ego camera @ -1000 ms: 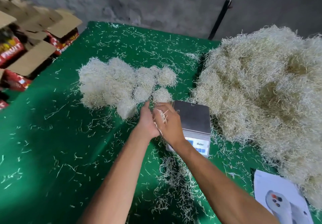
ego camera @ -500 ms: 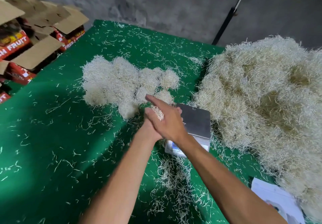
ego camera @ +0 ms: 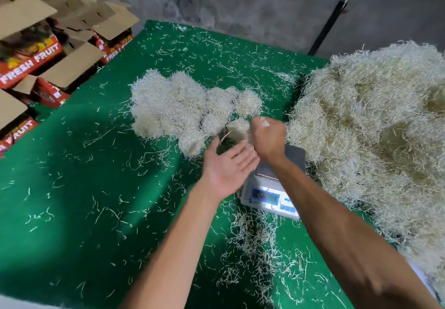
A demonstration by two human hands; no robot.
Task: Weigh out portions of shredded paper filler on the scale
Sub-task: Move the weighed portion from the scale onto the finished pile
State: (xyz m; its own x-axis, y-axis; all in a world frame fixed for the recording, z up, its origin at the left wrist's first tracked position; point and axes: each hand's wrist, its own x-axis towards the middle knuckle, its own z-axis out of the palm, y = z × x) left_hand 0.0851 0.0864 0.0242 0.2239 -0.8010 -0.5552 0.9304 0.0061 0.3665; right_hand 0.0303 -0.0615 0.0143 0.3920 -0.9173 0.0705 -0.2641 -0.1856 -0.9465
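A wad of filler (ego camera: 262,121) is gripped in the fisted right hand (ego camera: 268,139) mid-frame above the scale (ego camera: 272,188), left hand (ego camera: 226,168) spread flat, so it's probably best dropped gently beside the portions (ego camera: 187,109) so no clumps get merged.

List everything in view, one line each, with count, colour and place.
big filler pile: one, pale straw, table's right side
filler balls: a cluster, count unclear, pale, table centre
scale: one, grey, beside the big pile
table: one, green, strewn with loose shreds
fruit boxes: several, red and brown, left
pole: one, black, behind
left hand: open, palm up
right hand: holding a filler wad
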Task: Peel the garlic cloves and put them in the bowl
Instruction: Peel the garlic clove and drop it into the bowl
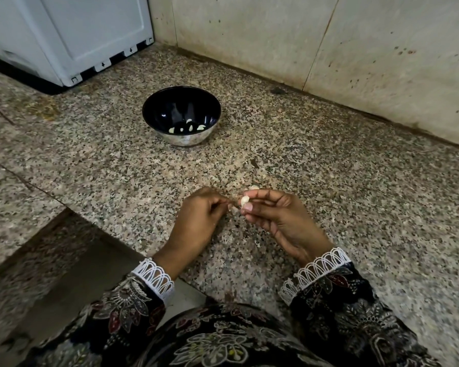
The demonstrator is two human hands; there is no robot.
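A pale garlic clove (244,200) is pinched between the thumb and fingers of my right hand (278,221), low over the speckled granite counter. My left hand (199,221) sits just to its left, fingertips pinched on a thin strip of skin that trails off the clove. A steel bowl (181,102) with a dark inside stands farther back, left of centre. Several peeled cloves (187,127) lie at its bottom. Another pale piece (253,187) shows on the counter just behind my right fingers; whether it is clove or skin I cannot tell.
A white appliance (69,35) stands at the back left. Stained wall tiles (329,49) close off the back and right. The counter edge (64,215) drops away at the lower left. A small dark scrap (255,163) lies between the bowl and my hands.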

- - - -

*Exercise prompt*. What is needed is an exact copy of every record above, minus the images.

*Written answer*.
ego camera @ -1000 ms: 
ego camera @ -500 ms: 
ego camera @ +0 ms: 
A demonstration by two human hands; no robot.
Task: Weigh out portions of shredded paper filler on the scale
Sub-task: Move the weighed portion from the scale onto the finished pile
State: (xyz m; its own x-axis, y-axis; all in a world frame fixed for the recording, z up, its origin at the left wrist's first tracked position; point and axes: each hand's wrist, its own x-axis towards the middle knuckle, its own z-axis out of the palm, y = z × x) left_hand 0.0851 0.0864 0.0242 0.2239 -0.8010 -0.5552 0.9304 0.0061 0.3665; right_hand 0.0303 -0.0615 0.0143 0.3920 -0.9173 0.0705 -0.2641 -0.1856 -0.9465
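A wad of filler (ego camera: 262,121) is gripped in the fisted right hand (ego camera: 268,139) mid-frame above the scale (ego camera: 272,188), left hand (ego camera: 226,168) spread flat, so it's probably best dropped gently beside the portions (ego camera: 187,109) so no clumps get merged.

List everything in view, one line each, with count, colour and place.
big filler pile: one, pale straw, table's right side
filler balls: a cluster, count unclear, pale, table centre
scale: one, grey, beside the big pile
table: one, green, strewn with loose shreds
fruit boxes: several, red and brown, left
pole: one, black, behind
left hand: open, palm up
right hand: holding a filler wad
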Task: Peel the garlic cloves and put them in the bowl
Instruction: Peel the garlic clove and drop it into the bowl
The demonstrator is two human hands; there is no robot.
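A pale garlic clove (244,200) is pinched between the thumb and fingers of my right hand (278,221), low over the speckled granite counter. My left hand (199,221) sits just to its left, fingertips pinched on a thin strip of skin that trails off the clove. A steel bowl (181,102) with a dark inside stands farther back, left of centre. Several peeled cloves (187,127) lie at its bottom. Another pale piece (253,187) shows on the counter just behind my right fingers; whether it is clove or skin I cannot tell.
A white appliance (69,35) stands at the back left. Stained wall tiles (329,49) close off the back and right. The counter edge (64,215) drops away at the lower left. A small dark scrap (255,163) lies between the bowl and my hands.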

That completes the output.